From 81eae3629194de0b07116ab4b1ec2385cc8bda70 Mon Sep 17 00:00:00 2001
From: Victor Lin <13424970+victorlin@users.noreply.github.com>
Date: Mon, 16 Sep 2024 11:38:35 -0700
Subject: [PATCH] =?UTF-8?q?=F0=9F=9A=A7=20add=20sequence=20support?=
MIME-Version: 1.0
Content-Type: text/plain; charset=UTF-8
Content-Transfer-Encoding: 8bit

---
 augur/merge.py                                | 65 +++++++++++++++++--
 tests/functional/merge/cram/merge-sequences.t | 58 +++++++++++++++++
 2 files changed, 118 insertions(+), 5 deletions(-)

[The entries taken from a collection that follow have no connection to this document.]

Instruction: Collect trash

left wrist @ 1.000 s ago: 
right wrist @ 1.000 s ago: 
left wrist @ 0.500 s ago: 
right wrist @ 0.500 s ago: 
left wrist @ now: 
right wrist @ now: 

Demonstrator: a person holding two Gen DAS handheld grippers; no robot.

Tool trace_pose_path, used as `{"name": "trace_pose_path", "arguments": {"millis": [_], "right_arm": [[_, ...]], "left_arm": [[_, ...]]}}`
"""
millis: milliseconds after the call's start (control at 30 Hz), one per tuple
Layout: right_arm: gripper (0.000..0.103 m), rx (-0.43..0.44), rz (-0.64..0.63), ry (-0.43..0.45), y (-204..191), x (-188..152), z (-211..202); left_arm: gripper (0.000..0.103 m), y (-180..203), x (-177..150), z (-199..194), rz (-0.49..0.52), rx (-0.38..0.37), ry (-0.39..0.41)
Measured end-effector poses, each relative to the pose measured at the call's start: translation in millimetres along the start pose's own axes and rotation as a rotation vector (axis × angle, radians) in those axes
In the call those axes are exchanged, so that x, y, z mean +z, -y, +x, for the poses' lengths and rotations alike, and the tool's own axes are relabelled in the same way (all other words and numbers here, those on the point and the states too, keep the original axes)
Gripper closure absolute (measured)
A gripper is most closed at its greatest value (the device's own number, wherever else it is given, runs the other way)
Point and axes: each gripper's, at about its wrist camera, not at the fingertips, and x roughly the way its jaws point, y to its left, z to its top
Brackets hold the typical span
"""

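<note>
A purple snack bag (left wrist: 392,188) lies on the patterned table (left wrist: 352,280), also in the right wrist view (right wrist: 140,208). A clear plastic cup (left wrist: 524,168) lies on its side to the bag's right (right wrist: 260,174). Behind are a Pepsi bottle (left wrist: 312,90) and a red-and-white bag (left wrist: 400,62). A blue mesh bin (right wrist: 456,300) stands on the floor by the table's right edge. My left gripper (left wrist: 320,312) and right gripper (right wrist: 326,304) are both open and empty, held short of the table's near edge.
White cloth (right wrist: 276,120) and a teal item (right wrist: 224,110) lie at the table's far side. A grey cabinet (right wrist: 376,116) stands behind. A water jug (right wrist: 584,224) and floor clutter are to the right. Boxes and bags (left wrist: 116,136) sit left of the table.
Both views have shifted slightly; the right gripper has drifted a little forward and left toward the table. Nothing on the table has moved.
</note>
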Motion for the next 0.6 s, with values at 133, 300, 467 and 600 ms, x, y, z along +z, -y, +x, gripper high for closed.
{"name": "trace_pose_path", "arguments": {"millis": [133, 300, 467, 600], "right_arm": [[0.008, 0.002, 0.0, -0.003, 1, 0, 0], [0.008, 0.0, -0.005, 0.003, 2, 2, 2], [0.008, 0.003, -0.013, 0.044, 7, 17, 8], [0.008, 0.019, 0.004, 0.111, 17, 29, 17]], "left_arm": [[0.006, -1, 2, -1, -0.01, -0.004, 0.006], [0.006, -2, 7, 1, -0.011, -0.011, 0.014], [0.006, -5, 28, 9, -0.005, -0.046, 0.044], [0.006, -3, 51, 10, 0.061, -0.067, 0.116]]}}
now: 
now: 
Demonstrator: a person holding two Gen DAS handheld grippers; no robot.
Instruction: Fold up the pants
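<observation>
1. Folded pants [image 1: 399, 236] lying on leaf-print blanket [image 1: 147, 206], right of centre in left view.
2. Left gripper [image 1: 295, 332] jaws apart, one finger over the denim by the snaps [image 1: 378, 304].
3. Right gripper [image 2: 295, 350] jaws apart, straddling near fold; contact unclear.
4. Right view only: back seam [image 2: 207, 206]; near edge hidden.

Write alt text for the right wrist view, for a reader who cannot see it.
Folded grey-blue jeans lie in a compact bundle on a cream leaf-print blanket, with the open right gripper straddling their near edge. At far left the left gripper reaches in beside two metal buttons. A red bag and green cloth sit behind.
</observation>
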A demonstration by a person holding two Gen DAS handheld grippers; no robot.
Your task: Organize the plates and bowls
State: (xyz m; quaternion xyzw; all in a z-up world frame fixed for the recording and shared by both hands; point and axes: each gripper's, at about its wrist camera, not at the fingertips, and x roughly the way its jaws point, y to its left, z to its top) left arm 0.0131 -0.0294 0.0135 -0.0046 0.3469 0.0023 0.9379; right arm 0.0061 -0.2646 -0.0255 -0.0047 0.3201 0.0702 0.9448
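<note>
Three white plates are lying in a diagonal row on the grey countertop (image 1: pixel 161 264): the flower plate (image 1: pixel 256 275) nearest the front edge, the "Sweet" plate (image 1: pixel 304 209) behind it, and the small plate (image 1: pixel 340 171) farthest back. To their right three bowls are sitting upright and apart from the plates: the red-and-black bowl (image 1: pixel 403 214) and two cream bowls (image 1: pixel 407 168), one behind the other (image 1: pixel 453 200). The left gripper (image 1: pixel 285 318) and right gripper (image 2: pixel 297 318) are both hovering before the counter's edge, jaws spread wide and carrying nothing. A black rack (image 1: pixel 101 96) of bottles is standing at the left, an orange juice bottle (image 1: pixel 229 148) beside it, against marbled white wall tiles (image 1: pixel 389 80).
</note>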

 create mode 100644 tests/functional/merge/cram/merge-sequences.t

diff --git a/augur/merge.py b/augur/merge.py
index bac333ccb..36fb8e6a7 100644
--- a/augur/merge.py
+++ b/augur/merge.py
@@ -92,24 +92,35 @@ def register_parser(parent_subparsers):
     input_group.add_argument("--metadata-id-columns", default=DEFAULT_ID_COLUMNS, nargs="+", action=ExtendOverwriteDefault, metavar="[TABLE=]COLUMN", help=f"Possible metadata column names containing identifiers, considered in the order given. Columns will be considered for all metadata tables by default. Table-specific column names may be given using the same names assigned in --metadata. Only one ID column will be inferred for each table. (default: {' '.join(map(shquote_humanized, DEFAULT_ID_COLUMNS))})" + SKIP_AUTO_DEFAULT_IN_HELP)
     input_group.add_argument("--metadata-delimiters", default=DEFAULT_DELIMITERS, nargs="+", action=ExtendOverwriteDefault, metavar="[TABLE=]CHARACTER", help=f"Possible field delimiters to use for reading metadata tables, considered in the order given. Delimiters will be considered for all metadata tables by default. Table-specific delimiters may be given using the same names assigned in --metadata. Only one delimiter will be inferred for each table. (default: {' '.join(map(shquote_humanized, DEFAULT_DELIMITERS))})" + SKIP_AUTO_DEFAULT_IN_HELP)
 
+    input_group.add_argument("--sequences", nargs="+", action="extend", metavar="FILE", help="Sequence files. Compressed files are supported." + SKIP_AUTO_DEFAULT_IN_HELP)
+
     output_group = parser.add_argument_group("outputs", "options related to output")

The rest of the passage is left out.